A.  La Cour devrait-elle prendre en compte les nouveaux éléments de preuve que l’appelant souhaite présenter en vertu de l’article 351 des Règles des Cours fédérales?

[26]  L’appelant voudrait présenter comme nouveaux éléments de preuve une série de courriels échangés avec l’avocate de l’intimé en vue de démontrer que cette dernière a commis un parjure en déclarant qu’il était représenté par un avocat. Il soutient que ces nouveaux éléments de preuve établissent qu’il n’était pas assisté par un avocat devant la CCDP et que la juge de la Cour fédérale a transposé cette erreur de fait dans son jugement.

[27]  Selon l’article 351 des Règles, la Cour ne peut accorder l’autorisation de présenter de nouveaux éléments de preuve en appel que dans des circonstances restreintes. Une telle autorisation ne peut être accordée que si les éléments nouveaux « ne pouvaient pas être découverts plus tôt en faisant preuve d’une diligence raisonnable, s’ils sont pour ainsi dire déterminants quant à une question en litige dans l’appel et s’ils sont crédibles » (Gap Adventures Inc. c. Gap, Inc., 2012 CAF 101, 433 N.R. 267, aux paragraphes 6 à 11; L’évaluateur de la bande indienne de Seabird Island c. BC Tel, 2002 CAF 288, [2003] 1 R.C.F. 475, au paragraphe 28; Amchem Products Inc. c.

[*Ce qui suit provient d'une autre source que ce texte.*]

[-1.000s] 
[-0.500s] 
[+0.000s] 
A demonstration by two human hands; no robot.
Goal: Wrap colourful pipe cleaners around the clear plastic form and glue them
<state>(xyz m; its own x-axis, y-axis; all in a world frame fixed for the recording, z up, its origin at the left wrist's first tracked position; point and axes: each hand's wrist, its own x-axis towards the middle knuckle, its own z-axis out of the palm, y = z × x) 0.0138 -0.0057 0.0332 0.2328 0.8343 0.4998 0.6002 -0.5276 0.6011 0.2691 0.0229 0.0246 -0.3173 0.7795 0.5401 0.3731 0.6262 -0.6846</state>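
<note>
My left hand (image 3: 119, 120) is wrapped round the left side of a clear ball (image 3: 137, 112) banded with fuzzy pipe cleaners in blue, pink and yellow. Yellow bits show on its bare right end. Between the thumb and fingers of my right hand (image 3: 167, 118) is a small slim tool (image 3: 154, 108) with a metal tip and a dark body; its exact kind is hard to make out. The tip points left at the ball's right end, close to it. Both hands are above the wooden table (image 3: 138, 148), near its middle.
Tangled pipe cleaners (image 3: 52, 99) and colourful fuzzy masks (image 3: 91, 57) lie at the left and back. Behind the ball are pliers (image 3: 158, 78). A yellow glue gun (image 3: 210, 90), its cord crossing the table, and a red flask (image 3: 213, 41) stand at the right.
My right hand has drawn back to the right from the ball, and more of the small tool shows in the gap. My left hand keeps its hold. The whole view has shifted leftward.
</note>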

Colombie-Britannique (Workers’ Compensation Board), [1992] A.C.S. no 110 (QL), 192 N.R. 390).

[28]  La preuve que l’appelant voudrait présenter n’a aucune incidence sur l’issue de la présente affaire quant à la question de savoir si la décision est ou non raisonnable, ou quant à savoir s’il y a eu ou non manquement à l’équité procédurale. Comme les nouveaux éléments de preuve ne sont déterminants pour aucune des questions soulevées par l’appel, l’appelant n’a pas démontré qu’il est fondé à les présenter à la Cour (Canada (Procureur général) c. Baltruweit, 2003 CAF 324, au paragraphe 10).

[29]  Par conséquent, cette preuve ne sera pas admise.

B.  La juge de la Cour fédérale a‑t‑elle commis une erreur en concluant que la décision de la CCDP était raisonnable?

(1)  Les erreurs que renfermerait le rapport d’enquête ne sont pas déterminantes

[30]  Je dois rejeter l’allégation de l’appelant selon laquelle la décision de la CCDP est déraisonnable. Des faits inexacts ou vagues, qui sont sans conséquence sur la question de savoir si des actes discriminatoires se sont vraiment produits, ne permettent pas, à eux seuls, de conclure qu’une décision est déraisonnable (Slattery c. Canada (Commission des droits de la personne), 1994 CanLII 3463 (CF), [1994] 2 C.F. 574 (1re instance), conf. par (1996), 205 N.R. 383 (C.A.F.); Phipps c. Société canadienne des postes, 2016 CAF 117, 484 N.R. 7, au paragraphe 7 [Phipps]). S’il n’est pas prouvé que la décision contestée repose pour l’essentiel sur des faits inexacts, il n’y a pas d’erreur susceptible de contrôle justifiant l’intervention de la Cour. Comme la Cour l’écrivait déjà dans l’arrêt Tahmourpour c. Canada (Solliciteur général), 2005 CAF 113, 332 N.R. 60 [Tahmourpour], la présence de défauts mineurs dans une enquête et dans le rapport d’enquête ne suffit pas à justifier l’infirmation d’une décision :

[39] Tout contrôle judiciaire d’une procédure de la Commission doit reconnaître que l’organisme est maître de son processus et doit lui laisser beaucoup de latitude dans la façon dont il mène ses enquêtes. Une enquête portant sur une plainte concernant les droits de la personne ne doit pas être astreinte à une norme de perfection. Il n’est pas nécessaire de remuer ciel et terre. Les ressources de la Commission sont limitées et son volume de travail est élevé. Celle‑ci doit alors tenir compte des intérêts en jeu : ceux des plaignants à l’égard d’une enquête la plus complète possible et l’intérêt de la Commission à assurer l’efficacité du système sur le plan administratif. Voir, par exemple, à ce sujet l’arrêt Slattery c. Canada (Commission des droits de la personne), paragraphe 55; Commission canadienne des droits de la personne, Rapport annuel 2001 (Ottawa, Ministre des Travaux publics et Services gouvernementaux, 2002), p. 33.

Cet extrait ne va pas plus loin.